▶ PROMPT: Could you return the lines below exactly, from the first line up to and including the line that holds "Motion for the"?

*** Opening SOURCE DATA ***

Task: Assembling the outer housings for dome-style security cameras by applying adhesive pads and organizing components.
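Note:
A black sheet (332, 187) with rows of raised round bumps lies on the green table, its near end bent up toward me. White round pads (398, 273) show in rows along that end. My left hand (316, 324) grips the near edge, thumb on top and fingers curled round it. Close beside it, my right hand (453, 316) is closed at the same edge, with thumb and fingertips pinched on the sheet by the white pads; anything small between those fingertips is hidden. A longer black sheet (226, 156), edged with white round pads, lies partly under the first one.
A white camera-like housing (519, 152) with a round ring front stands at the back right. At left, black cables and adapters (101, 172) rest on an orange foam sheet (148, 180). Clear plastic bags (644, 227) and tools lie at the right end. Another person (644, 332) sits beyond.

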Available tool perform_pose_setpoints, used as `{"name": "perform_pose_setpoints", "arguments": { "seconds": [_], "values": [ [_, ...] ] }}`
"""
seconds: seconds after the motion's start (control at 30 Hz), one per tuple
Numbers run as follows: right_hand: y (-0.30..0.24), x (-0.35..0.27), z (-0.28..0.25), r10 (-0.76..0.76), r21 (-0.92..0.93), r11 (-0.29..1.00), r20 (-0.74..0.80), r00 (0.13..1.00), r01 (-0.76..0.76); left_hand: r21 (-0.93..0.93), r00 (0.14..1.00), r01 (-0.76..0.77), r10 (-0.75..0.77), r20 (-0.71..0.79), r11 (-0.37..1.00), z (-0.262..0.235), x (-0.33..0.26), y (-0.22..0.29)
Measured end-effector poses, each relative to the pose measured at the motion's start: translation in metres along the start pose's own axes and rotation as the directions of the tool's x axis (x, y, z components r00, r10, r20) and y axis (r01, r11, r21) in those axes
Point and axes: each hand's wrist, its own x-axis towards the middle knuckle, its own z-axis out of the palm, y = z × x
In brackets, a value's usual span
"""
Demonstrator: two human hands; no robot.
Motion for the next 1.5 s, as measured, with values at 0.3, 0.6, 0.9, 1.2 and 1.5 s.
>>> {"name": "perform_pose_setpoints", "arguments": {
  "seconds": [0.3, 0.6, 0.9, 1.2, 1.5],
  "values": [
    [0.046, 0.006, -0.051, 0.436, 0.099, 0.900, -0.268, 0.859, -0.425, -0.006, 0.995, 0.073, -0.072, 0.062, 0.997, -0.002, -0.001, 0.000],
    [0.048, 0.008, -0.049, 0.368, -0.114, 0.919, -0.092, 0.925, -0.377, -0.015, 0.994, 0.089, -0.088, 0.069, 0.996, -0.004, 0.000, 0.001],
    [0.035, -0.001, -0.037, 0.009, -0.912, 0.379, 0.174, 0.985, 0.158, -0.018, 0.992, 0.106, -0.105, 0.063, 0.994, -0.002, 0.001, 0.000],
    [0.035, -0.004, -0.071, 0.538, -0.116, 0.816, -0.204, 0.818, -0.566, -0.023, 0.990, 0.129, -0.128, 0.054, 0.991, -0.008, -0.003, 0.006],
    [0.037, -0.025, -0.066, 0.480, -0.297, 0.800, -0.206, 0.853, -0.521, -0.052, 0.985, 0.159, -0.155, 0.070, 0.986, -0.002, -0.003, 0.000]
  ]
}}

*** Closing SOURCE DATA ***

▶ TASK RESULT:
Task: Assembling the outer housings for dome-style security cameras by applying adhesive pads and organizing components.
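Note:
A black sheet (332, 187) with rows of raised round bumps lies on the green table, its near end bent up toward me. White round pads (398, 273) show in rows along that end. My left hand (316, 324) grips the near edge, thumb on top and fingers curled round it. Close beside it, my right hand (453, 316) is closed at the same edge, with thumb and fingertips pinched on the sheet by the white pads; anything small between those fingertips is hidden. A longer black sheet (226, 156), edged with white round pads, lies partly under the first one.
A white camera-like housing (519, 152) with a round ring front stands at the back right. At left, black cables and adapters (101, 172) rest on an orange foam sheet (148, 180). Clear plastic bags (644, 227) and tools lie at the right end. Another person (644, 332) sits beyond.
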
Available tool perform_pose_setpoints, used as `{"name": "perform_pose_setpoints", "arguments": { "seconds": [_], "values": [ [_, ...] ] }}`
"""
seconds: seconds after the motion's start (control at 30 Hz), one per tuple
Numbers run as follows: right_hand: y (-0.30..0.24), x (-0.35..0.27), z (-0.28..0.25), r10 (-0.76..0.76), r21 (-0.92..0.93), r11 (-0.29..1.00), r20 (-0.74..0.80), r00 (0.13..1.00), r01 (-0.76..0.76); left_hand: r21 (-0.93..0.93), r00 (0.14..1.00), r01 (-0.76..0.77), r10 (-0.75..0.77), r20 (-0.71..0.79), r11 (-0.37..1.00), z (-0.262..0.235), x (-0.33..0.26), y (-0.22..0.29)
Measured end-effector poses, each relative to the pose measured at the motion's start: translation in metres along the start pose's own axes and rotation as the directions of the tool's x axis (x, y, z components r00, r10, r20) and y axis (r01, r11, r21) in those axes
Point and axes: each hand's wrist, its own x-axis towards the middle knuckle, its own z-axis out of the palm, y = z × x
In brackets, a value's usual span
"""
Demonstrator: two human hands; no robot.
Motion for the next 1.5 s, as measured, with values at 0.3, 0.6, 0.9, 1.2 and 1.5 s.

This exercise calls for no further output.